Problem to solve: Your task is to repeat all of the data exactly while excluding the pictures.

=== Begin Enclosure ===

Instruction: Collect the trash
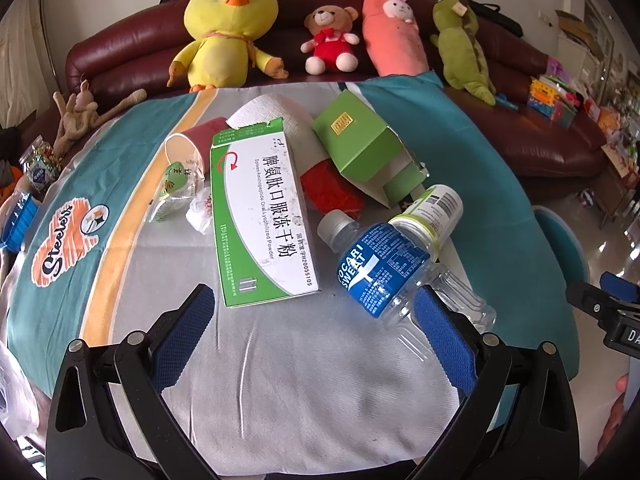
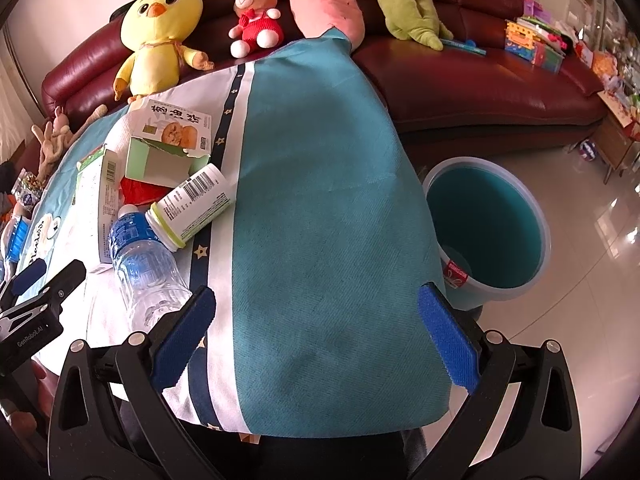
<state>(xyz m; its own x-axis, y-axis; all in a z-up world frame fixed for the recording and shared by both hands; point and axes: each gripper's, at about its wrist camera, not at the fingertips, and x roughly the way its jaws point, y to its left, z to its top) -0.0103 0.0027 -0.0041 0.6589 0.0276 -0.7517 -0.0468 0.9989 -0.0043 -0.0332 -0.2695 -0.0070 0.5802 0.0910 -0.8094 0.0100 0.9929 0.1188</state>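
While both tongs gape, left tongs [image 1: 314, 312] face medicine box [image 1: 262, 216] and plastic bottle [image 1: 384, 276] on surface [image 1: 288, 380]; white bottle [image 1: 434, 210], green carton [image 1: 366, 148] crowd behind. Right tongs [image 2: 316, 316] released; teal bin [image 2: 488, 232] on floor.

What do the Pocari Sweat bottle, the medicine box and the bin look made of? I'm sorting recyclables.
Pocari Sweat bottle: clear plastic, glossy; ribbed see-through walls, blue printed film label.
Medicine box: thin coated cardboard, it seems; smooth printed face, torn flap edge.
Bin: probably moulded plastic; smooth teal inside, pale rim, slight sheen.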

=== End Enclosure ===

Exercise output:
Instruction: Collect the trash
<state>(xyz m; its own x-axis, y-axis; all in a z-up world frame fixed for the recording and shared by both hands; point and axes: each gripper's, at about its wrist camera, not at the fingertips, and x roughly the way its jaws point, y to its left, z to its top) -0.0103 0.0027 -0.0041 0.6589 0.0276 -0.7517 -0.0468 0.9989 -0.0043 -0.0332 -0.2695 -0.0070 0.5802 0.0910 -0.8094 0.0100 0.9929 0.1188</state>
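While both tongs gape, left tongs [image 1: 314, 312] face medicine box [image 1: 262, 216] and plastic bottle [image 1: 384, 276] on surface [image 1: 288, 380]; white bottle [image 1: 434, 210], green carton [image 1: 366, 148] crowd behind. Right tongs [image 2: 316, 316] released; teal bin [image 2: 488, 232] on floor.

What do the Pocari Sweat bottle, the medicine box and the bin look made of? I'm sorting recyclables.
Pocari Sweat bottle: clear plastic, glossy; ribbed see-through walls, blue printed film label.
Medicine box: thin coated cardboard, it seems; smooth printed face, torn flap edge.
Bin: probably moulded plastic; smooth teal inside, pale rim, slight sheen.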

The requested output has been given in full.